Au cours du temps les cirages, sous forme de pâtes, de crèmes, de liquides ou de vernis, incolores ou colorés, ont été fabriqués à partir de nombreux ingrédients, avec pour but d'assouplir, imperméabiliser, entretenir, faire durer le plus longtemps possible et faire briller. Les préparations traditionnelles étaient à base de cire d'abeille, colophane et essence de térébenthine, éventuellement colorées au noir animal (os calciné en vase clos) ou à l'ocre jaune. Les chaussures vernies étaient frottées avec du lait pour éviter les craquelures. Pour les cuirs blancs on ajoutait un mélange d'eau, de gélatine, de gomme arabique chauffée et de craie.
Pour rappel, les chaussures en « cuir nourri » n'étaient pas cirées mais graissées au suif ou à la lanoline. Les premiers cirages avaient les mêmes constituants que les encaustiques : cire diluée dans une essence ou émulsionnée dans un savon. Ils pouvaient, comme actuellement, être en pâte, en crème ou liquides.

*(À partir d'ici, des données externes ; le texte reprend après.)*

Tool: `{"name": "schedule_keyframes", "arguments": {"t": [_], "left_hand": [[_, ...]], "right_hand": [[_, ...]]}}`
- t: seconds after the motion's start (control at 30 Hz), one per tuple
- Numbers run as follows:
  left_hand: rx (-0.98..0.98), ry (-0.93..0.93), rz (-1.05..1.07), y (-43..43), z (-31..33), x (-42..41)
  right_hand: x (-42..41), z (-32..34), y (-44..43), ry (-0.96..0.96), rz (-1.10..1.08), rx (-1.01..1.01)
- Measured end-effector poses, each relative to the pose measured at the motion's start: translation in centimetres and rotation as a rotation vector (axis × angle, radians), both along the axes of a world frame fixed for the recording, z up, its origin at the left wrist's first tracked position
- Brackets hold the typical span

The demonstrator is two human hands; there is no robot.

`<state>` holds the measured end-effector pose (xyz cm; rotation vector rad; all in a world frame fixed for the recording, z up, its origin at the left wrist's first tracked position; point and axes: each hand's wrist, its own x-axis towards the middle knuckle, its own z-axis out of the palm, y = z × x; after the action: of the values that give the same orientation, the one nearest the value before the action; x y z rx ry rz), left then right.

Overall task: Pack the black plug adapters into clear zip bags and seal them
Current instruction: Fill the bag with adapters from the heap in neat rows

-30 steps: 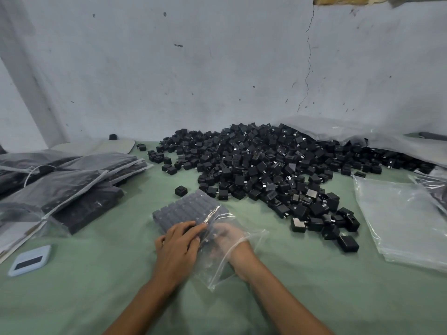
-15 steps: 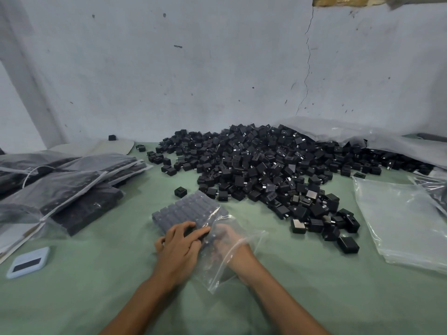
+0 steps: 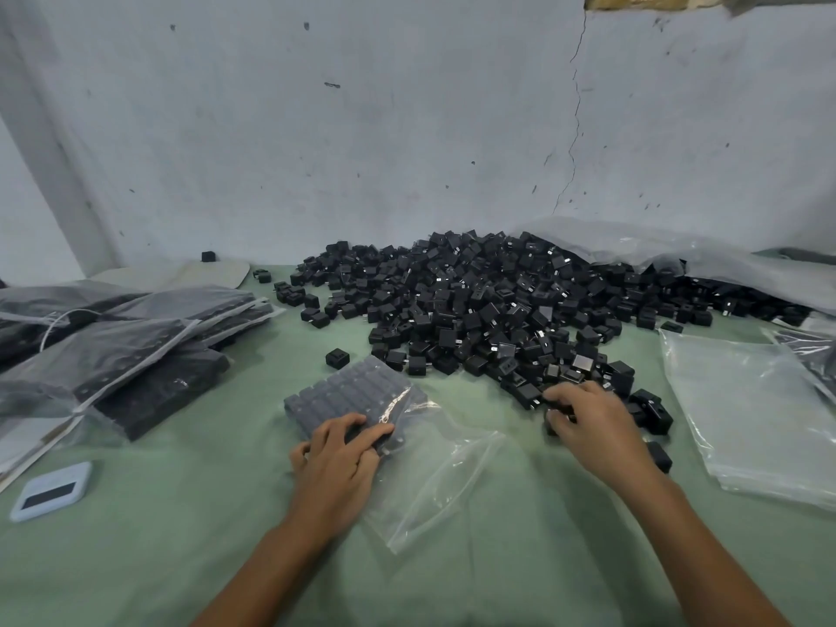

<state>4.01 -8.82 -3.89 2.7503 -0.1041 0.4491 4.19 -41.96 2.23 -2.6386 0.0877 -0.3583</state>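
right hand [image 3: 592,418] out of the clear zip bag [image 3: 434,463], now clutching loose black adapters [image 3: 475,305] | left hand [image 3: 339,459] fingers flat, pressing packed rows | refilling, unsealed

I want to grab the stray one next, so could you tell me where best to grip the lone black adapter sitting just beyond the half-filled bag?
Pinch the lone adapter across two opposite flat faces, probably coming from above: it is a small cube standing apart with bare cloth all round it.
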Motion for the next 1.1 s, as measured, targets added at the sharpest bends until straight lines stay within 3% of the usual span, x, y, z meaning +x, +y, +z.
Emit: {"name": "schedule_keyframes", "arguments": {"t": [0.07,0.17,0.37,0.7,0.77,0.83,0.9,0.93,1.0,1.1], "left_hand": [[0.001,0.004,0.002,0.0,0.0,-0.1],[0.006,0.003,0.002,0.0,0.2,0.0],[0.024,0.009,0.004,0.0,0.1,-0.2],[0.014,0.005,0.000,-0.2,0.3,-0.3],[0.016,0.009,-0.001,-0.1,0.3,-0.4],[0.014,0.013,0.000,-0.1,0.4,-0.3],[0.013,0.015,0.003,-0.2,0.4,-0.3],[0.010,0.015,0.005,-0.2,0.5,-0.3],[0.001,0.013,0.007,-0.2,0.5,-0.3],[0.009,0.017,0.007,-0.2,0.4,-0.3]], "right_hand": [[0.6,-1.0,-1.4,0.071,-0.088,-0.151],[0.9,-2.3,-2.2,0.140,-0.103,-0.115],[0.9,-3.3,-2.6,0.008,-0.168,-0.205],[0.6,-3.5,-2.8,0.060,-0.198,-0.308],[0.4,-3.2,-2.5,-0.053,-0.167,-0.112],[0.0,-2.0,-1.7,-0.071,-0.083,0.445],[-0.4,-0.6,-1.1,0.015,0.027,1.106],[-0.5,-0.1,-1.1,0.061,0.095,1.331],[-0.4,0.5,-1.1,0.113,0.200,1.555],[-0.8,0.9,-0.9,0.133,0.309,1.631]]}}
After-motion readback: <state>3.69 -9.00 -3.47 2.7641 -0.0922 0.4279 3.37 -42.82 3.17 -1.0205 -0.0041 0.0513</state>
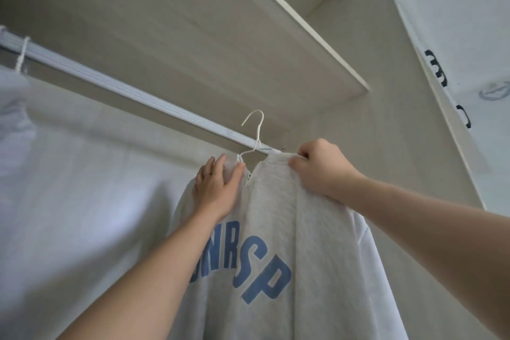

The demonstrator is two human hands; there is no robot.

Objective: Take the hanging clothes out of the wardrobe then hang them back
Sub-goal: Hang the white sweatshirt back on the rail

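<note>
Under rail (138, 92) | sweatshirt (317, 243) collar in fingers (303, 152) (left hand (215, 190), right hand (323, 171))

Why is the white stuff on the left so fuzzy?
Head view: the white clothes at the left edge are blurred and washed out by bright light; the wide lens stretches the edges; the grey sweatshirt in the middle looks fairly sharp.

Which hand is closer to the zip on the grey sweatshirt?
Left. The left hand holds the sweatshirt with its thumb right beside the zip; the right hand grips the fabric well off to the zip's right.
</note>
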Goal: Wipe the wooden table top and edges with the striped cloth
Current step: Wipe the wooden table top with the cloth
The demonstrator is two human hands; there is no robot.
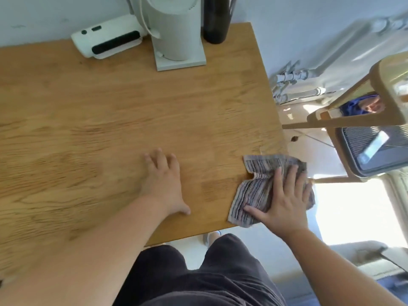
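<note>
The light-brown wooden table (pixel 110 107) has a smooth, matte top with long streaks of darker grain and a straight, square-cut edge. The grey-and-pink striped cloth (pixel 258 191) lies at the table's near right corner. It is a soft, ribbed rag, rumpled into folds, and its far side spills over the right edge.

The person's right hand (pixel 284 199) lies flat on top of the cloth, palm down. Its fingers are straight and spread, pointing away from the body, and the thumb sticks out to the left across the stripes. It presses the cloth rather than clutching it. The forearm runs back bare towards the lower right.

The left hand (pixel 163 182) rests on bare wood well to the left of the cloth, also palm down with the fingers loosely spread and nothing in it. Its arm stretches long across the near part of the top.

Against the pale wall at the far edge sits a white, rounded plastic device with dark slots (pixel 106 40). Just beside it stands a pale grey cylindrical appliance on a square base (pixel 174 29), and next to that a dark, glossy cylinder (pixel 216 21). Off the right edge stands a tan wooden frame (pixel 353 120). The person's dark shorts (pixel 220 272) show below the near edge.
</note>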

On trouve encore des cirages traditionnels à la cire d'abeille naturelle, ou à base de graisse et de cire. On utilise aussi d'autres cires naturelles et des cires artificielles. Les cires sont des monoesters d'acide gras et d'alcool à longues chaînes couramment utilisés dans l'industrie des cirages pour leur propriétés lubrifiantes et texturantes. Les cires minérales sont issues du pétrole (paraffine solide et cire microcristalline). Les cires de silicone sont des produits de synthèse. Pour assurer la dissolution, l'essence de térébenthine est remplacée par d'autres hydrocarbures aliphatiques à très faible dose grâce à l'adjonction d'agents de surface. Presque tous comportent des imperméabilisants sous forme de silicones. Les colorants synthétiques permettent d'obtenir toute la gamme des couleurs désirées.